Japanese artist Yutaka Hashimoto is hanging a series of oil and acrylic characters at the newly opened gallery Moosey.

In Hashimoto's first solo exhibition in the UK, Study for Null #003, he takes inspiration from Japanese cartoonists, 19th Century English photographers, and Japanese ideology.

He says: “I want people to forget their invisible barriers and borderlines - racial, gender, religious, ideological differences - and feel that they exist as one living mass of flesh, just for the moment they see my artwork.

“I believe that this state is called ‘無 (Mu)’ in Japanese and loosely translates to ‘zero’ or ‘nothing’ in English, ‘null’ in German and computer terms. I am trying to recreate such a state in my artwork. As a result, I came up with the idea of painting character-like portraits that have no face, colour, gender, or nationality.

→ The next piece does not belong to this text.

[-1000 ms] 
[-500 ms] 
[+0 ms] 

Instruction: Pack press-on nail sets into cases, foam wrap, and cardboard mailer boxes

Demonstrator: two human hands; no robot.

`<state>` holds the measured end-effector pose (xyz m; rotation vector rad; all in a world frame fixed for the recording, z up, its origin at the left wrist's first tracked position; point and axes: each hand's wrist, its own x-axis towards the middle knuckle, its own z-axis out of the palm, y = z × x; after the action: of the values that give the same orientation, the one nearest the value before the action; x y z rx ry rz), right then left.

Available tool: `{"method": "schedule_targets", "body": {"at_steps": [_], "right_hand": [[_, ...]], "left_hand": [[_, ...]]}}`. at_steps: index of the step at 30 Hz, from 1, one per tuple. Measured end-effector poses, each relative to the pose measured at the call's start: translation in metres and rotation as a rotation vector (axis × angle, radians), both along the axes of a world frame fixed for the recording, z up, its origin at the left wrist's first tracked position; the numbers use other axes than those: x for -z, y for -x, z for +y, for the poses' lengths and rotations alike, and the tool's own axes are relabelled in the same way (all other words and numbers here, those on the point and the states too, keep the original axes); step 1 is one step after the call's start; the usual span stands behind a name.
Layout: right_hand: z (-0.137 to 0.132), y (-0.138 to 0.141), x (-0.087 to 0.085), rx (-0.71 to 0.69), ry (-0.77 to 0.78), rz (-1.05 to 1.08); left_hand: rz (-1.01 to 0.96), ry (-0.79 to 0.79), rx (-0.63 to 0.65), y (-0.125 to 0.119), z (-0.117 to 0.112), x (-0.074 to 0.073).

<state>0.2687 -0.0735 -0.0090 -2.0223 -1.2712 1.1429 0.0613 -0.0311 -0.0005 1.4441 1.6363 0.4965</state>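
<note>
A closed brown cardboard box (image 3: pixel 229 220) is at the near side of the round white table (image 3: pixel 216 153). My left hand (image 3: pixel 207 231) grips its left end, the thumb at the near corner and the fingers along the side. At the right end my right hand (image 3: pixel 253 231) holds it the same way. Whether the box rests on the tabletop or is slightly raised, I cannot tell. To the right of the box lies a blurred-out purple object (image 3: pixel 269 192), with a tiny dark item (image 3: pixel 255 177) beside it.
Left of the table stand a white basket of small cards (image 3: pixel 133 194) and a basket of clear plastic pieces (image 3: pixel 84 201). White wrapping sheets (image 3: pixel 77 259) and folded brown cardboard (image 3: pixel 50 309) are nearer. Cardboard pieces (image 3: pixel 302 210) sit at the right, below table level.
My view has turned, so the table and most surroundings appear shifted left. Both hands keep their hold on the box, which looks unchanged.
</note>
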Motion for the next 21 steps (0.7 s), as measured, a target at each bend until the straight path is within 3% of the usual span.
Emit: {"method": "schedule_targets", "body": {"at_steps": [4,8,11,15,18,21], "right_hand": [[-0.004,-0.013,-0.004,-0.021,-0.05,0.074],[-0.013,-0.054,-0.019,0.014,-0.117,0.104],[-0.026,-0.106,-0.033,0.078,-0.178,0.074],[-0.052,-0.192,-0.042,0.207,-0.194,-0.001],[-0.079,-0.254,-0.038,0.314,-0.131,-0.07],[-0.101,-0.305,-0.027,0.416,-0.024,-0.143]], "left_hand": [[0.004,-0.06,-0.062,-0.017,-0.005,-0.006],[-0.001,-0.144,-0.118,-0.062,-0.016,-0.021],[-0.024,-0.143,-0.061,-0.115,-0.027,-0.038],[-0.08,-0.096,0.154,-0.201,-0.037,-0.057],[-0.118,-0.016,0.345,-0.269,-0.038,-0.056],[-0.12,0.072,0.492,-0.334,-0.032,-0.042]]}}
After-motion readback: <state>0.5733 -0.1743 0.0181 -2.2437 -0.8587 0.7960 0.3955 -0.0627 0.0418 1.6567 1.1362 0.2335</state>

"All of my artwork has been, and always will be, unlikely to make sense. I consider this to be an important factor because if it had a meaning, it would give meaning to the figure itself, and at that point it would no longer be ‘無 (Mu)’."

Moosey Art is Norwich-based contemporary art publisher. It opened galleries in Norwich and London subsequently as the screen-printing and art supplying grew.

Exhibitions so far at the gallery have been with artists the publisher has worked with previously. Gallery manager, Kane Sawyer, says how the work chosen often has a "sense of fun or sinister playfulness".

Study for Null #003 is open until December 23 at Moosey Art, located in Labour in Vain yard off Guildhall Hill, Norwich. Open Wednesday - Saturday 10 - 5pm.